## Dataset cleaning

The purpose of this notebook is to **clean** the *global shark attacks*dataset as much as we can so the values that stay are **reliable*** and **rigorous** enough to:

- Get early stage conclusions paying with pandas
- Apply some statistical concepts such as formulas and hypothesis testings
- Plot the statistics and results



First we have to import the necessary **libraries** that will help us with the data cleaning

In [1]:
import pandas as pd
import numpy as np
import regex as re
import datetime
pd.set_option('display.max_rows', None)

Second step is uploading the data set on jupyter and  **filling** the nan with "N/A" so we can extract the values of each column properly, **drop** columns that we don't need and **rename** the ones that we are going to keep in the dataframe


In [2]:
sharks= pd.read_csv("datasets/global-shark-attack.csv",sep=";")


In [3]:
sharks.fillna("N/A",inplace=True)
sharks.drop(["Case Number","Investigator or Source","pdf","href formula","Case Number.2","original order"],axis=1,inplace=True)
sharks.head()

Unnamed: 0,Date,Year,Type,Country,Area,Location,Activity,Name,Sex,Age,Injury,Fatal (Y/N),Time,Species,href,Case Number.1
0,2018-05-27,2018,Unprovoked,USA,Florida,"Lighhouse Point Park, Ponce Inlet, Volusia County",Fishing,male,M,52.0,Minor injury to foot.
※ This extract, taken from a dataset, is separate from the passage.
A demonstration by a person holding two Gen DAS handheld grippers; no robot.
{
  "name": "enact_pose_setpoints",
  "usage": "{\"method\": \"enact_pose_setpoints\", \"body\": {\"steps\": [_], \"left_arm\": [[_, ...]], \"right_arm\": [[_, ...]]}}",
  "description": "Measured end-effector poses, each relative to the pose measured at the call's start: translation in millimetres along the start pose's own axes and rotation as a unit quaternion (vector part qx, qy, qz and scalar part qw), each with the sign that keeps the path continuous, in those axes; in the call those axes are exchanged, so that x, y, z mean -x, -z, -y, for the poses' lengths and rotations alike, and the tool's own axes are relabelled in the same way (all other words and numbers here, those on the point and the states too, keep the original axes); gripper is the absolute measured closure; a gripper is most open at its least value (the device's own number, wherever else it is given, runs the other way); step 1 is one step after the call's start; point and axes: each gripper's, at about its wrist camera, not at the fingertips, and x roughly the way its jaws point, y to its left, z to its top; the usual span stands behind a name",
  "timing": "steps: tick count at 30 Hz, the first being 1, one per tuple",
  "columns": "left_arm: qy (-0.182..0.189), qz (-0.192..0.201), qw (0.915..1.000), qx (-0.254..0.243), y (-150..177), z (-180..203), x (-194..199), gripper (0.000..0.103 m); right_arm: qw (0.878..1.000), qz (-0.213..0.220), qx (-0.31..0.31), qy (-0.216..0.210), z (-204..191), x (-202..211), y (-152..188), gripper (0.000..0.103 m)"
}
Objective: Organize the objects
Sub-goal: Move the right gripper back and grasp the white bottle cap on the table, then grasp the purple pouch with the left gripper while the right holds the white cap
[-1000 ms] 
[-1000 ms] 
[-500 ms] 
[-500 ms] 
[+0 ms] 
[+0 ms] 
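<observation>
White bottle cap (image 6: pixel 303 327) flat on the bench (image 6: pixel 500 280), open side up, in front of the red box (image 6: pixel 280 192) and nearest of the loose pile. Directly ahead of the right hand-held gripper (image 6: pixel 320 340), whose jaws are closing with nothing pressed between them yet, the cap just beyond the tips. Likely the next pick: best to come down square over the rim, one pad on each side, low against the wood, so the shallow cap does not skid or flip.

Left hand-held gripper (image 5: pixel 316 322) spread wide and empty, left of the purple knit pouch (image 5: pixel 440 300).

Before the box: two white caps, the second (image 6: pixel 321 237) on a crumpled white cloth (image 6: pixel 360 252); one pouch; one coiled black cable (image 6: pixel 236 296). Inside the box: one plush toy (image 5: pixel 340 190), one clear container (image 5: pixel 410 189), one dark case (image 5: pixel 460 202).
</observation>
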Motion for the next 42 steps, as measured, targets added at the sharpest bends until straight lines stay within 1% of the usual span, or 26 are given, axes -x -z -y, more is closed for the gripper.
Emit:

PROVOKED INCIDENT,N,,"Lemon shark, 3'",http://sharkattackfile.net/spreadsheets/pdf_di...,2018.05.27
1,2018-05-13,2018,Unprovoked,USA,South Carolina,"Hilton Head Island, Beaufort County",Swimming,Jei Turrell,M,10.0,Severe bite to right forearm,N,15h00,,http://sharkattackfile.net/spreadsheets/pdf_di...,2018.05.13.b
2,2018-04-25,2018,Questionable,AUSTRALIA,New South Wales,Lennox Head,Surfing,Matthew Lee,M,,No injury,N,07h00,Questionable,http://sharkattackfile.net/spreadsheets/pdf_di...,2018.04.25.b
3,2018-04-10,2018,Invalid,BRAZIL,Alagoas,"Praia de Sauaçuhy, Maceió",Fishing,Josias Paz,M,56.0,Injury to ankle from marine animal trapped in ...,N,,Shark involvement not confirmed,http://sharkattackfile.net/spreadsheets/pdf_di...,2018.04.10.R
4,2018-04-09,2018,Unprovoked,NEW CALEDONIA,,"Magenta Beach, Noumea",Windsurfing,,,,"No injury, shark bit board",N,17h00,2 m shark,http://sharkattackfile.net/spreadsheets/pdf_di...,2018.04.09


In [4]:
sharks.columns=["Month","Year","Type","Country","Area","Location","Activity","Name","Gender","Age","Injury","Severity","Hour","Shark specie","link source","Case number"]
sharks.head()

Unnamed: 0,Month,Year,Type,Country,Area,Location,Activity,Name,Gender,Age,Injury,Severity,Hour,Shark specie,link source,Case number
0,2018-05-27,2018,Unprovoked,USA,Florida,"Lighhouse Point Park, Ponce Inlet, Volusia County",Fishing,male,M,52.0,Minor injury to foot. PROVOKED INCIDENT,N,,"Lemon shark, 3'",http://sharkattackfile.net/spreadsheets/pdf_di...,2018.05.27
1,2018-05-13,2018,Unprovoked,USA,South Carolina,"Hilton Head Island, Beaufort County",Swimming,Jei Turrell,M,10.0,Severe bite to right forearm,N,15h00,,http://sharkattackfile.net/spreadsheets/pdf_di...,2018.05.13.b
2,2018-04-25,2018,Questionable,AUSTRALIA,New South Wales,Lennox Head,Surfing,Matthew Lee,M,,No injury,N,07h00,Questionable,http://sharkattackfile.net/spreadsheets/pdf_di...,2018.04.25.b
3,2018-04-10,2018,Invalid,BRAZIL,Alagoas,"Praia de Sauaçuhy, Maceió",Fishing,Josias Paz,M,56.0,Injury to ankle from marine animal trapped in ...,N,,Shark involvement not confirmed,http://sharkattackfile.net/spreadsheets/pdf_di...,2018.04.10.R
4,2018-04-09,2018,Unprovoked,NEW CALEDONIA,,"Magenta Beach, Noumea",Windsurfing,,,,"No injury, shark bit board",N,17h00,2 m shark,http://sharkattackfile.net/spreadsheets/pdf_di...,2018.04.09


The next step is going **column by column** doing the actual cleaning, identifying all the values per column and then **erase, change or unite** some of them if necessary

**MONTH**: replacing 0000-00-00 format per Jan-Feb etc. format


In [5]:
sharks["Month"].replace(to_replace="^\d{4}-",value="",regex=True,inplace=True)
sharks["Month"].replace(to_replace="-\d{2}$",value="",regex=True,inplace=True)
sharks["Month"].replace(to_replace="^0",value="",regex=True,inplace=True)
sharks["Month"].replace({'1':'Jan','2':'Feb','3':'Mar','4':'Apr','5':'May','6':'Jun','7':'Jul','8':'Aug','9':'Sep','10':'Oct','11':'Nov','12':'Dec'},inplace=True)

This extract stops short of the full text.